Back in October, John Grant performed a special concert with the BBC's Philharmonic Orchestra at their Media City headquarters in Salford.   The whole show was recorded and has now been released by Bella Union.  His already intimate personal songs are laid in even starker contrast set to the strings and arrangements of the orchestra.

As ex-frontman of cult underground band The Czars, John Grant has enjoyed significant critical acclaim for his two solo albums to date - 2010's Queen Of Denmark and 2013's Pale Green Ghosts.  Those records deal with the emotions and issues faced by a man coming to terms with past struggles against addiction and his coming to terms with and dealing with the reaction to his sexuality and the discovery that he is HIV-positive.  As you'd expect, they're extremely personal, to the point of the being painfully so for both artist and listener, but Grant's stoicism in the face of everything and willingness to lay himself bare make them albums you cannot fail to be immersed in, you want to put your arms round his giant frame and squeeze everything out of him.

The set mixes songs from both albums over the course of nearly an hour and a half - nine from Queen Of Denmark, six from Pale Green Ghosts and one song, Drug, from The Czars. The albums are tailor-made for Fiona Brice's orchestral arrangements and readings, which retain the atmosphere and intensity of the originals whilst allowing Grant to pour his heart out over the embellishments that the orchestra adds, particularly on tracks like Where Dreams Go To Die that feel like some sort of pre-apocalypse movie soundtrack and GMF where the strings dance behind his bold assertion that "I am the greatest mother fucker that you're ever going to meet".  

Dramatic moments on the records are made even more so, the intimacy of the quieter moments retained, but set to the luscious strings of the orchestra.  On Pale Green Ghosts and You Don't Have To, they even retain some of the electronic stylings of the tracks and whilst replacing the remainder with orchestral effects without it sounding contrived or clumsy or losing any of the imperious impact of the originals.  On the latter, they then incorporate elements of Rachmaninov into the extended outro, a piece that Grant tells us was part of the development of his personality growing up. 

Grant doesn't speak much for the first few songs, but once he overcomes that shyness you'd never associate with such an eloquent, intelligent man, he starts to tell stories of songs.  He tells of Marz, which has lyrics based on a menu in a sweet shop in his home town of Buchanan that he'd recently visited with Petur from his band, of the graveyard back in Michigan where his grandparents are buried in Fireflies, of the theocracy / hypocrisy of the US political system in Glacier.  
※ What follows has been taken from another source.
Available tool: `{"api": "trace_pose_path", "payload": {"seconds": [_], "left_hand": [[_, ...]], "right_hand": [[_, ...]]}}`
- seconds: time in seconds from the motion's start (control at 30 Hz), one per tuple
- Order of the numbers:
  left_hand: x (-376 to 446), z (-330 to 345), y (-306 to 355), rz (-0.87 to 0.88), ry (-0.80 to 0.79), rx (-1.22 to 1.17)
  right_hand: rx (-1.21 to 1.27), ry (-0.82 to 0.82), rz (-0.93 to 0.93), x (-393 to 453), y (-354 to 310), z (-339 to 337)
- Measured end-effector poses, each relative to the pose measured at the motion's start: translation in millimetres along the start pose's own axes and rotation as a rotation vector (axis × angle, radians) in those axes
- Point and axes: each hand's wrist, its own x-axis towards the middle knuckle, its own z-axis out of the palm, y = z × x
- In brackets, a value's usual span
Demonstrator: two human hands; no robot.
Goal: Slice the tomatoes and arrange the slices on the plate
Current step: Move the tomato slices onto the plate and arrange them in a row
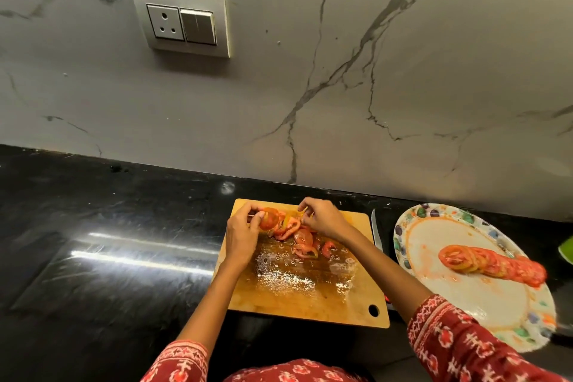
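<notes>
A wet wooden cutting board (297,291) lies on the black counter. At its far end sits a heap of red tomato slices (291,231). My left hand (242,229) grips the left end of the heap, fingers curled round a slice. My right hand (322,220) pinches slices at the heap's far right side. A few loose slices (310,250) lie just nearer on the board. To the right stands a white plate with a coloured rim (483,304), carrying an overlapping row of tomato slices (493,265).
A knife (376,231) lies on the counter between board and plate, blade pointing to the wall. A marble wall with a socket and switch (181,22) rises behind. A green object (566,250) peeks in at the right edge. Black counter (108,242) stretches left.
</notes>
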Motion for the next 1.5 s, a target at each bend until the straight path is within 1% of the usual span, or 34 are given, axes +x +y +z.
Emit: {"api": "trace_pose_path", "payload": {"seconds": [0.17,0.27,0.37,0.47,0.6,0.7,0.83,1.1,1.27,1.5], "left_hand": [[-0.2,-0.1,0.8,-0.003,0.03,-0.006],[0.5,-1.4,-2.4,-0.005,0.031,0.008],[-0.4,-4.4,-4.2,-0.017,0.037,0.006],[-0.5,-6.7,-3.3,-0.031,0.043,-0.008],[0.6,-6.4,-5.0,-0.022,0.03,-0.018],[-1.7,-4.6,-5.6,-0.03,0.03,-0.02],[-2.4,-6.4,-3.4,-0.03,0.037,-0.008],[-10.2,-12.5,-3.9,-0.031,0.035,0.013],[-11.0,-17.0,-6.1,-0.049,0.037,0.003],[-13.3,-10.5,-4.9,-0.047,-0.004,-0.004]], "right_hand": [[-0.102,0.019,0.045,3.7,-12.7,18.4],[-0.214,-0.022,0.07,6.6,-15.1,23.7],[-0.099,-0.047,0.089,6.8,-13.2,23.1],[0.04,-0.036,0.11,6.9,-9.7,19.1],[0.11,-0.121,0.099,6.1,-11.0,17.0],[0.109,-0.088,0.108,3.9,-13.0,19.8],[0.009,-0.114,0.094,0.2,-19.1,27.5],[0.137,-0.121,0.102,-4.3,-23.0,30.1],[0.17,-0.193,0.051,-7.0,-13.4,9.7],[0.242,-0.115,0.031,-17.8,-1.3,-6.1]]}}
Many bands have had their works performed with an orchestra with differing results.  Grant's raw (if you can call the originals that) is perfect for this interpretation.  Other than the obvious audience applause between songs, it doesn't feel like a live album trying to recreate and reinterpret songs well-known to the audience, but that this is how these songs were born such is the natural fit between Grant's tales, Brice's readings of them and the performance of the orchestra.  

As a benchmark of just how well it works, it matches, if not surpasses, the reworking of Elbow's The Seldom Seen Kid by the same orchestra, which is seen as the high point of bands releasing this type of collaborative performance.